**Data for this exercise:**
-.-.-
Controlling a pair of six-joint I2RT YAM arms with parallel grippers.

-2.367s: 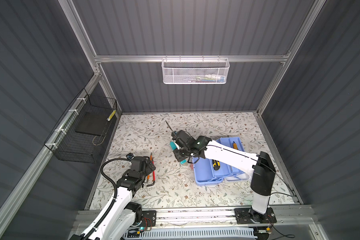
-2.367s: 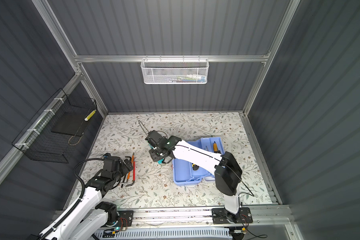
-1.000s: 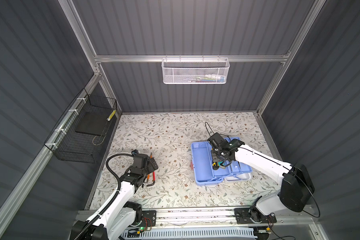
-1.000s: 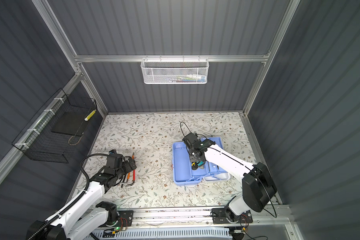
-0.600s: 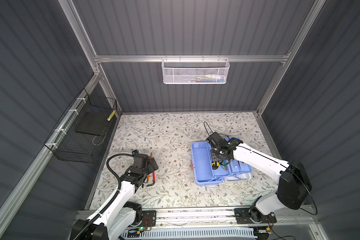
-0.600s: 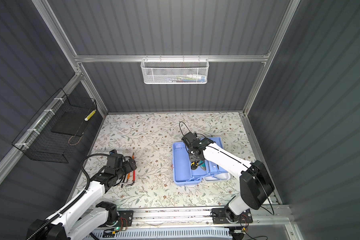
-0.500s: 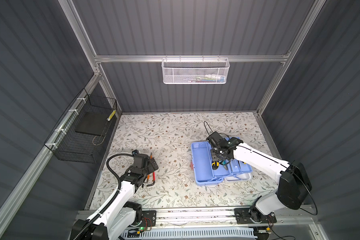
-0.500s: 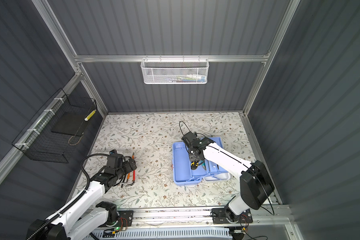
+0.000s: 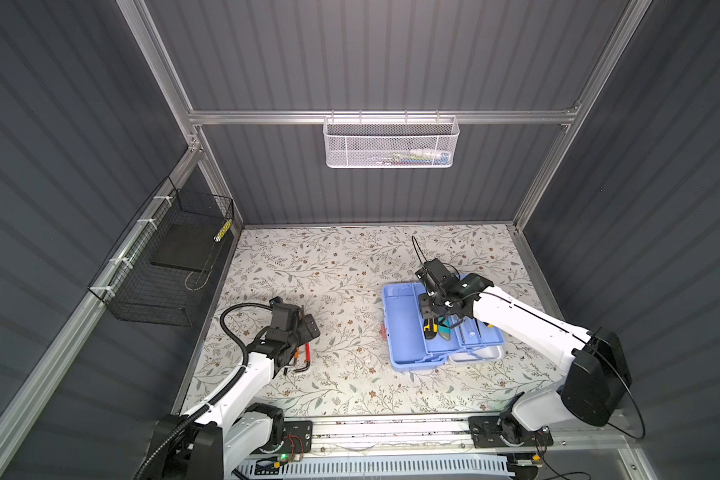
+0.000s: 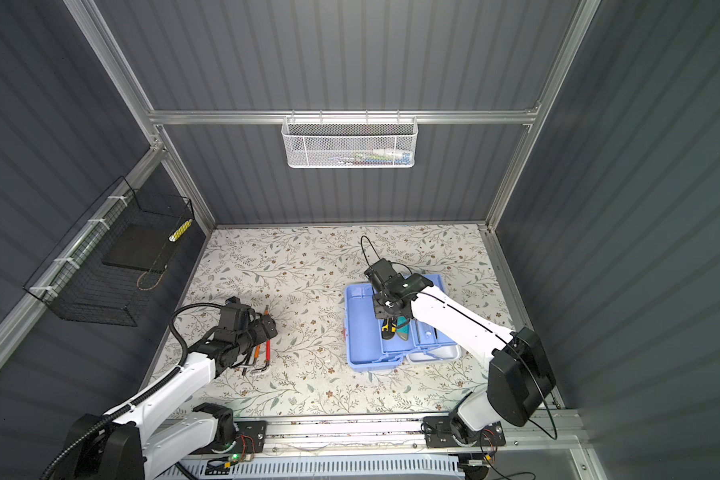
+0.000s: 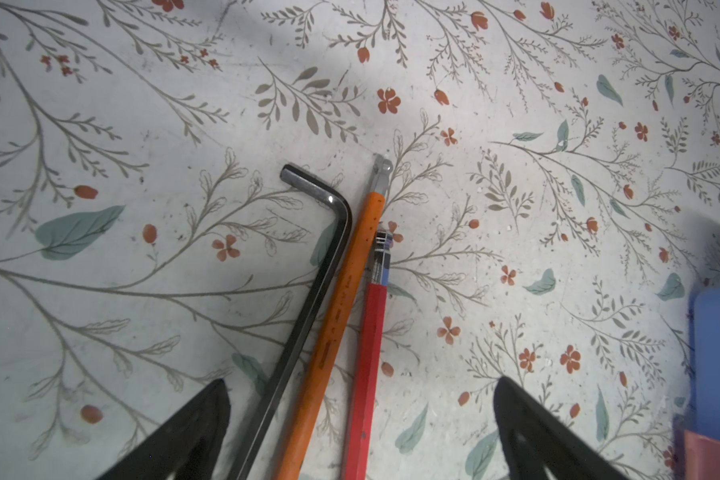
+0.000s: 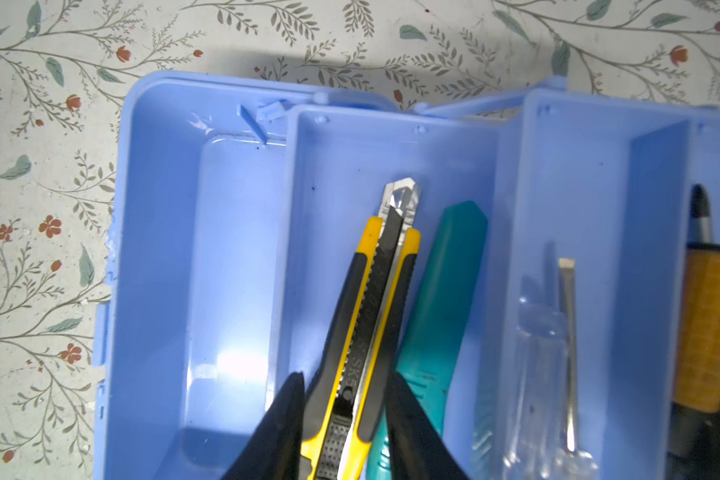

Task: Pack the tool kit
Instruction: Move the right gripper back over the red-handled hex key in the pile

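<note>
To the left, the left gripper (image 11: 360,386) hangs with jaws spread wide astride a black hex key (image 11: 308,316), an orange hex key (image 11: 350,282) and a red hex key (image 11: 371,345) lying together on the floral table (image 9: 341,266), placed, I'd say, to lift one for packing. Right of the middle sits the tool kit (image 9: 400,324), a light blue case folded open into stepped trays. The right gripper (image 12: 345,378) is down in its middle tray, a finger close on each side of the yellow utility knife (image 12: 375,291) beside a teal knife (image 12: 445,282); whether that knife is pinched or free I cannot tell.
</note>
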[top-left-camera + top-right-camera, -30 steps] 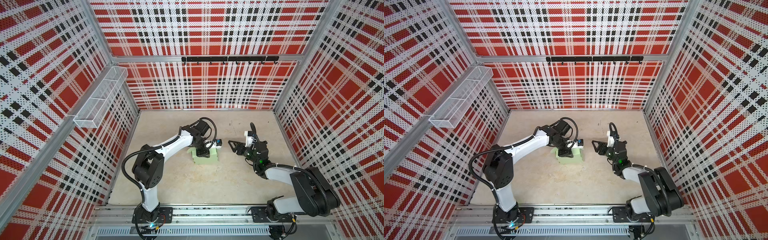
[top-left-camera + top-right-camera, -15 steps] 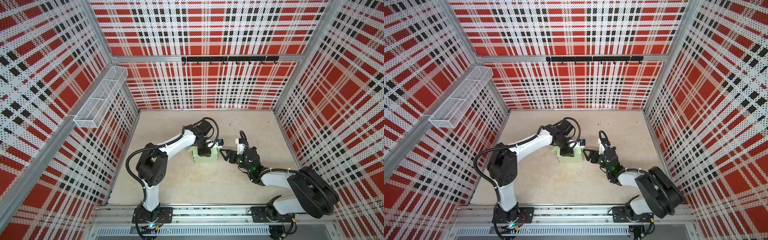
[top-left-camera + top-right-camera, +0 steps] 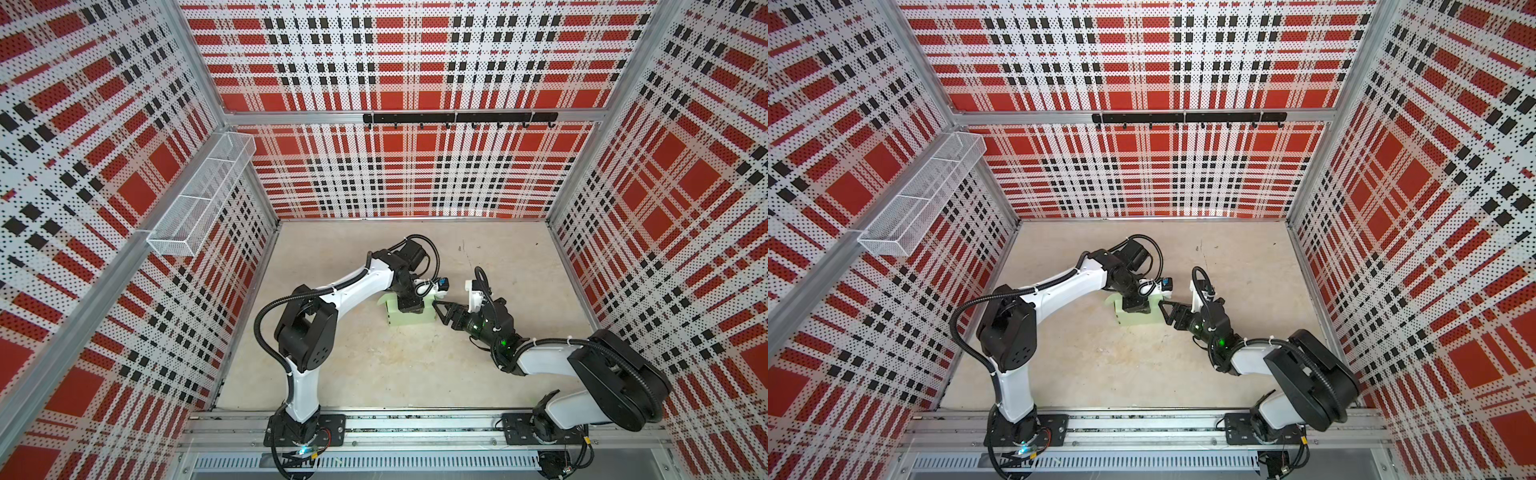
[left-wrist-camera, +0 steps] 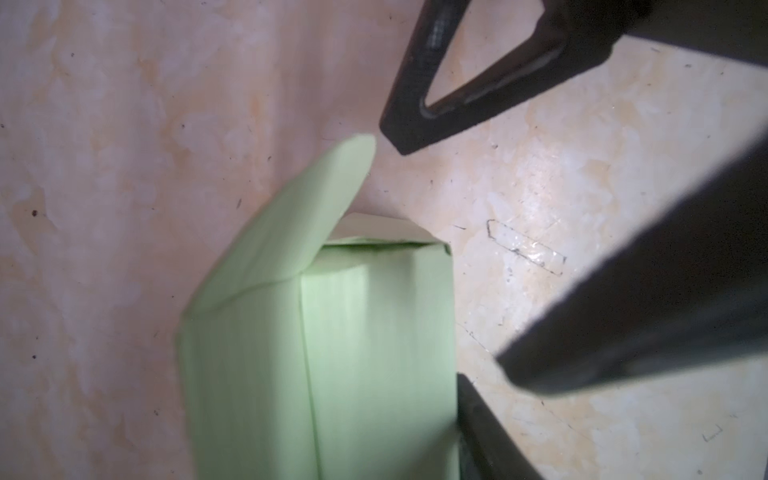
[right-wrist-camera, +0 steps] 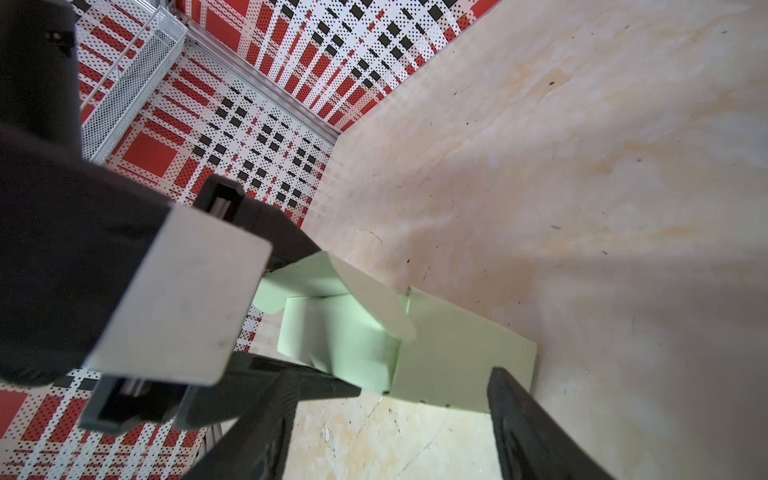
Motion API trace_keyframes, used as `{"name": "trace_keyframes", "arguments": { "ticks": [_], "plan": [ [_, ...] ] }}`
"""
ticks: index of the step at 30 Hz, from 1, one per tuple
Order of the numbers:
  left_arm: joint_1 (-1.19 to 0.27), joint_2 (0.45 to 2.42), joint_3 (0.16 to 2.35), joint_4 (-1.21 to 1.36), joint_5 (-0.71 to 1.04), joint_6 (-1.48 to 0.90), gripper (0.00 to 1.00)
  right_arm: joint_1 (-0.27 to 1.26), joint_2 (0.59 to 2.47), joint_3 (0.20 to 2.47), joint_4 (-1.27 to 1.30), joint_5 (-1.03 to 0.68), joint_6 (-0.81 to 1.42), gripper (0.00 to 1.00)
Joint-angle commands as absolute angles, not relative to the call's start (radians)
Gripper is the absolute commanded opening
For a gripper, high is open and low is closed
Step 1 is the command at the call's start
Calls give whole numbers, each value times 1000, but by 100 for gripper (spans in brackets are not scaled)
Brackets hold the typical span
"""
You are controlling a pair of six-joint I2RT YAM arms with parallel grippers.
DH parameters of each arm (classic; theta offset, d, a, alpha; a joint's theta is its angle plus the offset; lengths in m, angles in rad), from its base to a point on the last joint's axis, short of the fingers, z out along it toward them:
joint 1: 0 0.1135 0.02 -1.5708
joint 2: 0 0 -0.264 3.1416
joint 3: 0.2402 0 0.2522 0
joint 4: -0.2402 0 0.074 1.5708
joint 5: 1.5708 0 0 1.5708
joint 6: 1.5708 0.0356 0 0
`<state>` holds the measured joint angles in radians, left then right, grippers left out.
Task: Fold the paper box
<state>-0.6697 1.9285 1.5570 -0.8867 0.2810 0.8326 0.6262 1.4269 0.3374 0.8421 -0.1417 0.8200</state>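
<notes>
The paper box (image 3: 409,319) (image 3: 1138,320) is a pale mint-green, partly folded block on the floor in both top views. My left gripper (image 3: 409,306) (image 3: 1136,306) comes down on top of it and is shut across its body. One finger (image 4: 482,428) lies against the box's side; the other is hidden by the box (image 4: 332,353). A rounded flap (image 4: 299,224) stands loose at the box's end. My right gripper (image 3: 441,312) (image 3: 1167,313) (image 5: 395,419) is open just off that end, with only floor between its fingers. The box (image 5: 457,357) lies just beyond its tips.
A white wire basket (image 3: 199,199) hangs on the left wall. A black hook rail (image 3: 457,118) runs along the back wall. Plaid perforated walls close in three sides. A metal rail (image 3: 415,424) with both arm bases runs along the front.
My right gripper has moved left across the floor to the box's end and its jaws have spread wider. My left gripper has stayed on the box.
</notes>
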Motion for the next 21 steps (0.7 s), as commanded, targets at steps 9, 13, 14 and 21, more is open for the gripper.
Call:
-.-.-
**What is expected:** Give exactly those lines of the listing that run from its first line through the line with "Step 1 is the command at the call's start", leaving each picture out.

**Task response:**
Controlling a pair of six-joint I2RT YAM arms with parallel grippers.

-2.367s: 
-2.367s: 
-1.000s: 
-1.000s: 
-0.600s: 
-0.600s: 
-0.500s: 
-0.500s: 
+0.000s: 
+0.000s: 
+0.000s: 
+0.000s: 

Task: Pack the tool kit
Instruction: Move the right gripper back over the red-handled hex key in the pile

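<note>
To the left, the left gripper (image 11: 360,386) hangs with jaws spread wide astride a black hex key (image 11: 308,316), an orange hex key (image 11: 350,282) and a red hex key (image 11: 371,345) lying together on the floral table (image 9: 341,266), placed, I'd say, to lift one for packing. Right of the middle sits the tool kit (image 9: 400,324), a light blue case folded open into stepped trays. The right gripper (image 12: 345,378) is down in its middle tray, a finger close on each side of the yellow utility knife (image 12: 375,291) beside a teal knife (image 12: 445,282); whether that knife is pinched or free I cannot tell.
</note>
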[top-left-camera + top-right-camera, -30 steps] 
[top-left-camera + top-right-camera, -15 steps] 
[top-left-camera + top-right-camera, +0 steps] 
[left-wrist-camera, +0 steps] 
[right-wrist-camera, +0 steps] 
Motion API trace_keyframes, used as `{"name": "trace_keyframes", "arguments": { "ticks": [_], "plan": [ [_, ...] ] }}`
"""
ticks: index of the step at 30 Hz, from 1, one per tuple
Order of the numbers:
  left_arm: joint_1 (-1.19 to 0.27), joint_2 (0.45 to 2.42), joint_3 (0.16 to 2.35), joint_4 (-1.21 to 1.36), joint_5 (-0.71 to 1.04), joint_6 (-1.48 to 0.90), gripper (0.00 to 1.00)
  right_arm: joint_1 (-0.27 to 1.26), joint_2 (0.59 to 2.47), joint_3 (0.20 to 2.47), joint_4 (-1.27 to 1.30), joint_5 (-1.03 to 0.68), joint_6 (-0.81 to 1.42), gripper (0.00 to 1.00)
Joint-angle commands as absolute angles, not relative to the call's start (radians)
Gripper is the absolute commanded opening
For a gripper, high is open and low is closed
Step 1 is the command at the call's start

This answer requires nothing else.